Alparslan önüne konan sözleşmenin maddelerini tekrar gözden geçirdi, siyah dolma kalemi eline aldı. Kendi adının üst kısmına imzasını atmadan önce başını kaldırıp Bergüzar’ın kıpkırmızı olan gözlerine baktı. Kaşları, saklayamadığı bir şaşkınlıkla çatılırken kız, gözlerini kaçırmış, önünde duran kâğıtları toplamaya başlamıştı. Alparslan ise derin, oldukça sessiz bir soluk almaya çalışarak içindeki pişmanlık dolu sesleri bastırmaya çalışıyordu. Boğazını temizlermiş gibi yapıp imzasını attıktan sonra ayağa kalktı. İki şirketin üst düzey yöneticileri el sıkışıp, birbirlerini tebrik ettiler ve toplantı odasından çıktılar. Bergüzar misafirleri geçirmek için onlarla şirketin ana çıkışına kadar ilerledi. Geri dönüp masasına oturduğunda öğle arasıydı ve bir şeyler yemesi gerektiğinin farkındaydı.
‘’Bergüzar, yemeğe çıkıyoruz. Gelmek ister misin?’’ Koridorun başındaki asansörde duran Sezer Bey’le yanındaki birkaç şirket çalışanına gülümsemeye çalıştı. ‘’Teşekkür ederim ama işlerim var. Siz gidin, ben burada bir şeyler atıştırırım.’’ Onlara küçük bir el hareketiyle selam verip, başını çevirdiği esnada gözleri, odasında oturan ve bir saattir aralıksız olarak elindeki kalemi çeviren adama takıldı. Jaluzi perde asılı olan ofis camının aralıklarından gördüğü kadarıyla Alparslan sinirli değildi. Sadece fazla düşünceli görünüyordu.

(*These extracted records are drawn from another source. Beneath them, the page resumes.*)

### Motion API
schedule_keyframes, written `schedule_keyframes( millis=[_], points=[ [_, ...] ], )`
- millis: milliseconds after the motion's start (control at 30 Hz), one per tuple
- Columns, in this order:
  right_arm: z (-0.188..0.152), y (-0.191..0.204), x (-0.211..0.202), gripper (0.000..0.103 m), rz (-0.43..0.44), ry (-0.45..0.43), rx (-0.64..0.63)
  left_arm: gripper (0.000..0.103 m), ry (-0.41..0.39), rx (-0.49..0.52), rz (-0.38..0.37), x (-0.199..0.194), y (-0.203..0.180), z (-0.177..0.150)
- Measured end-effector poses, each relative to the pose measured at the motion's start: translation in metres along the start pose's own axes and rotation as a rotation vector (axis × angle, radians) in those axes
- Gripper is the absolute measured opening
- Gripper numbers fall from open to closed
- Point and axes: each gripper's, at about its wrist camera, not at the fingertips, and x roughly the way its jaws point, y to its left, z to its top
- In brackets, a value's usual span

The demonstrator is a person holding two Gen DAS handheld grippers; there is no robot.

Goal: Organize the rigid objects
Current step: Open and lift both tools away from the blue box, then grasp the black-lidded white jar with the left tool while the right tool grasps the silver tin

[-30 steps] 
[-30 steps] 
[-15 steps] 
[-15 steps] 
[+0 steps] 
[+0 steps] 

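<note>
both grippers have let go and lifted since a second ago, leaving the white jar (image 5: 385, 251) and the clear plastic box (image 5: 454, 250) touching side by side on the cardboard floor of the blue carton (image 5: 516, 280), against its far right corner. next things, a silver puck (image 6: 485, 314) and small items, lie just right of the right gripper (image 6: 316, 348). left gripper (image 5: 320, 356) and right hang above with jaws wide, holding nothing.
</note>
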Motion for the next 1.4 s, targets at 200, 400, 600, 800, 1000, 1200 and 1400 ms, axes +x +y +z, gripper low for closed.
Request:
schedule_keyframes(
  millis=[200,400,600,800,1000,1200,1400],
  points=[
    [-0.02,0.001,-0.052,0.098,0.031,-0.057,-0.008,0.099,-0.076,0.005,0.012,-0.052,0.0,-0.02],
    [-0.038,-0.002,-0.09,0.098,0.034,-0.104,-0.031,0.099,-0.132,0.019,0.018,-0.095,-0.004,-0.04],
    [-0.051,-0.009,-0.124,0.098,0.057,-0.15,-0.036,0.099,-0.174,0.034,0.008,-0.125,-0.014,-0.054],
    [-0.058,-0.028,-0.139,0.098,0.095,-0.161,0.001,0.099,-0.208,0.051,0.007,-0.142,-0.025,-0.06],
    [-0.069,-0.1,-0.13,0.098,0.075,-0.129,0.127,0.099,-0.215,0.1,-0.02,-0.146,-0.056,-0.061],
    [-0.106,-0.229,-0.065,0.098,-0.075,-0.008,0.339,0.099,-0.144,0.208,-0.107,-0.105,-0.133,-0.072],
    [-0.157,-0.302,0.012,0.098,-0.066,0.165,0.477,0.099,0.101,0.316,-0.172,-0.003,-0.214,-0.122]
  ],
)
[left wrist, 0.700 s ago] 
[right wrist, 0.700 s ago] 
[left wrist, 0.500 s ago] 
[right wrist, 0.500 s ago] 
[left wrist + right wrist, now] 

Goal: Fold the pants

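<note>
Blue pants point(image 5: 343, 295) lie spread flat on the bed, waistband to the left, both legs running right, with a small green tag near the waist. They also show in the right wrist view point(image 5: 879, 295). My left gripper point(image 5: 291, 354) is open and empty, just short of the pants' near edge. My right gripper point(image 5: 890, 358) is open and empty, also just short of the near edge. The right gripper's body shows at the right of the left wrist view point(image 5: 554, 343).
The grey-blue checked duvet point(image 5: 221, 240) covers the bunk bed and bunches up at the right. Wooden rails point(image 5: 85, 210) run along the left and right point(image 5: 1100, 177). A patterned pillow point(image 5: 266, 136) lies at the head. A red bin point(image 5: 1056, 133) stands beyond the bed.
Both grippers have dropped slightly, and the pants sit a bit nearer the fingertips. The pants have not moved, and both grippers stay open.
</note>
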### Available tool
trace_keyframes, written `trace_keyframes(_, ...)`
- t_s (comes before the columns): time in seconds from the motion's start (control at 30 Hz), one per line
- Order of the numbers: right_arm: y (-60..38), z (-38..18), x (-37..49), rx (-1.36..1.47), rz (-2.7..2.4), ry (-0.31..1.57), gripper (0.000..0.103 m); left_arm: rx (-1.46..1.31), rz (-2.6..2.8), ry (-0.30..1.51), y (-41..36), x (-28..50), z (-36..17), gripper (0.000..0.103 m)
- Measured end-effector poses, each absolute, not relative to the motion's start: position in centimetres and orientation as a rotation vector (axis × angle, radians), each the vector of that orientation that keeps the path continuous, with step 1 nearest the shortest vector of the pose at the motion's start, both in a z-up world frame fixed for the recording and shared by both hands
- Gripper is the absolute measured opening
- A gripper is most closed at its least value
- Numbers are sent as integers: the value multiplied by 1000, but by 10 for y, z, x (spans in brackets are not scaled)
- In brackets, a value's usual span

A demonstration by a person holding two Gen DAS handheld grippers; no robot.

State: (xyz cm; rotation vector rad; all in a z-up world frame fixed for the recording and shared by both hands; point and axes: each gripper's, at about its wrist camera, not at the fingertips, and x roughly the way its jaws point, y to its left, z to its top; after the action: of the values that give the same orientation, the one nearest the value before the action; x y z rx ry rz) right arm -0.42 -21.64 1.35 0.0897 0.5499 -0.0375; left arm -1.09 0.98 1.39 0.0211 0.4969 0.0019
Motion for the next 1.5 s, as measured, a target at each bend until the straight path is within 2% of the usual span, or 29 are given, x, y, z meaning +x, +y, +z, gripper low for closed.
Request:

‘’Bergüzar!’’ Adını duymasıyla yerinden kalkıp odaya doğru ilerledi. ‘’Efendim Alparslan Bey.’’ Adamın gözleri elinde çevirip durduğu kalemine sabitlenmiş gibiydi. ‘’Neden yemeğe çıkmıyorsun? On gündür her öğle arası buradasın.’’
‘’Bir sebebi yok. Yemekle aram yoktur, atıştırıp geçiyorum.’’ Dediğinde Alparslan başını hafifçe salladı ve ‘’İyi.’’ demekle yetindi. Bergüzar ise odadan çıkıp yeniden masasının başına geçti. Mesainin bitmesiyle eve gidip duş almış, bir şeyler atıştırıp koltuğa uzanmıştı ki Toprak başında belirmişti. Bu gece biraz eğlenmek istediğini söyleyip yalvarmaya başlamasıyla gözlerini deviren Bergüzar, onun ‘’Hadi abla ya, nolur gidelim.’’ ısrarlarını yok saymaya çalışıyordu.
Toprak, küçük bir kız çocuğu gibi debelenip durdukça ve ‘’Hem kızlar da gelecek. Lütfen!’’ diyerek arkadaşlarını da araya koyunca, sıkıntıyla üfledi. ‘’Ablacım çok yorgunum, nolur gitmeyelim. Gücüm yok.’’ Toprak dudağını büzüp, kedi yavrusu misali bakmaya başladı. Yirmi yaşında genç bir kız olsa da ruhu çocuktu. Ablasının varlığı, onu çocuk kalmaya teşvik ederken, Bergüzar’ı ise çok erken yaşta büyütmek zorunda kalmıştı. ‘’Tamam. Tamam. Kızları ara hazırlansınlar, çıkalım.’’ Ayaklanıp doğruca odasına ilerledi. Toprak’ın sesiyse hâlâ kulaklarına ulaşıyordu.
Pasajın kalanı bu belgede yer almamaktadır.